* _Problem_
Transcribe each of the records below exactly, excluding all pictures.

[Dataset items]
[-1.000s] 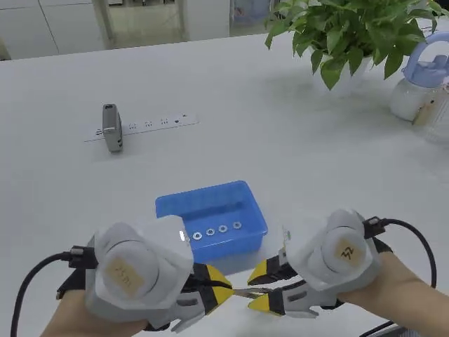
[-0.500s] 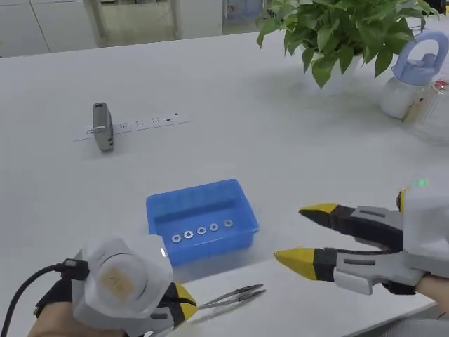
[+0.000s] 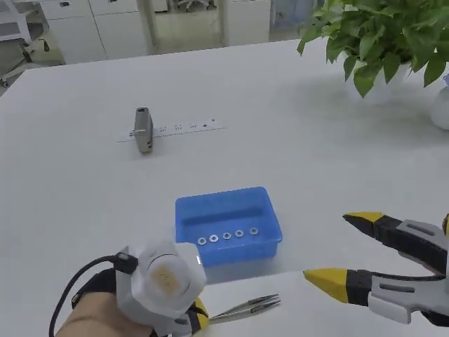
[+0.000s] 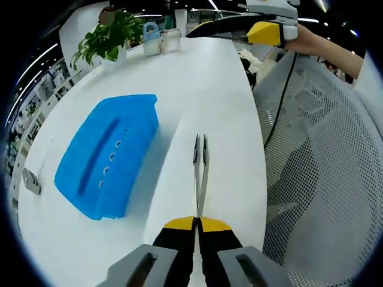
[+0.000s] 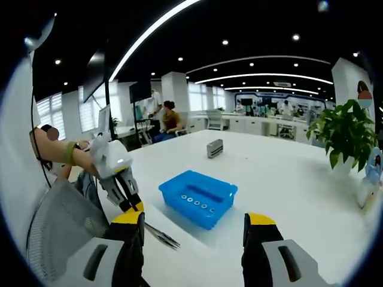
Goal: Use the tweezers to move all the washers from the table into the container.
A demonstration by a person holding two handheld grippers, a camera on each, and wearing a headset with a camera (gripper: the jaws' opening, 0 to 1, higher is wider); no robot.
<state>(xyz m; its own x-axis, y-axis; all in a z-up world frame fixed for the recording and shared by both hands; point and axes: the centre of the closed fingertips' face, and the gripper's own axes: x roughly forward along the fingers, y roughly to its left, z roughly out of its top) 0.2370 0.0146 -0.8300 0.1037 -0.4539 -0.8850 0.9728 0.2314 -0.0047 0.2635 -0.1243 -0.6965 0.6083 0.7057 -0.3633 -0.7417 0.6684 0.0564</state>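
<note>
Light: bright, even, from ceiling strips [image 5: 149, 33] and round spots [image 5: 225, 42] overhead. Shadows: soft, faint, beneath container [image 3: 238, 251] and tweezers [image 3: 249, 306] on the white table [image 3: 295, 140]. Glare: mild sheen on tabletop. Both gripper views: heavy fisheye bending toward edges. Focus: sharp.

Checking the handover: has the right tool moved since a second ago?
Yes. The right tool has swung out right of the blue container, clear of the tweezers.

Head view high, downward; gripper views low, close; all share container [image 3: 231, 253].
</note>
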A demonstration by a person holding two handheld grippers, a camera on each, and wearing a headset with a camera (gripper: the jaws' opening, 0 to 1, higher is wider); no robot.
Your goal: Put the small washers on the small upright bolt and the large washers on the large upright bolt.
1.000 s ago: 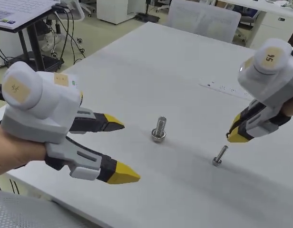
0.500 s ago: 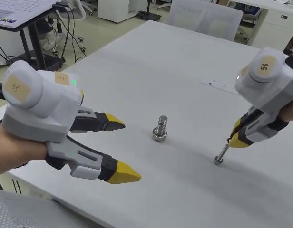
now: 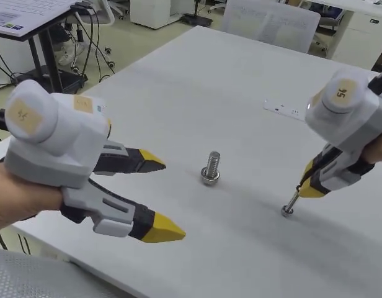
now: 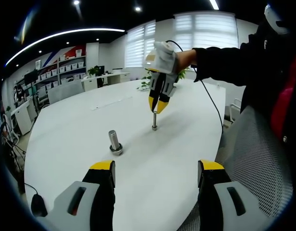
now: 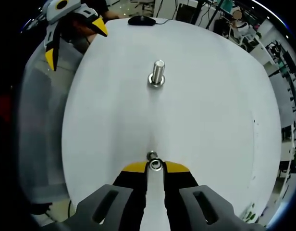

* _Result_
[-1.000s] 
[-0.500s] 
[+0.000s] 
[+0.000s] 
[+0.000s] 
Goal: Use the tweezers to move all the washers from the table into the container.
A demonstration by a person holding two handheld grippers, a camera on each, and wearing a headset with a camera (gripper: the jaws' opening, 0 to 1, higher is wider); no robot.
<state>(xyz m; its own x-axis, y-axis; all in a z-up world frame fixed for the recording and shared by both hands; point and axes: the centre of the closed fingertips' face, and the gripper's own axes: x roughly forward along the fingers, y roughly to its left, z roughly out of its top) 0.2370 0.0146 -0.8300 0.1037 -0.4539 -0.8850 0.9728 0.2314 -0.0047 0.2635 -0.1243 -0.6965 0.6083 0.7057 -0.3633 -0.7417 0.6684 0.0564</state>
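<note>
Light: bright, even, from ceiling strips [image 5: 149, 33] and round spots [image 5: 225, 42] overhead. Shadows: soft, faint, beneath container [image 3: 238, 251] and tweezers [image 3: 249, 306] on the white table [image 3: 295, 140]. Glare: mild sheen on tabletop. Both gripper views: heavy fisheye bending toward edges. Focus: sharp.

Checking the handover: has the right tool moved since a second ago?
Yes. The right tool has swung out right of the blue container, clear of the tweezers.

Head view high, downward; gripper views low, close; all share container [image 3: 231, 253].
</note>
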A demonstration by a person holding two handheld grippers, a camera on each, and wearing a headset with a camera (gripper: the jaws' opening, 0 to 1, higher is wider); no robot.
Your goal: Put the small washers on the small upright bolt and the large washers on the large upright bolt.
1.000 s ago: 
0.500 s ago: 
now: 
now: 
now: 

No further output is expected for this exercise.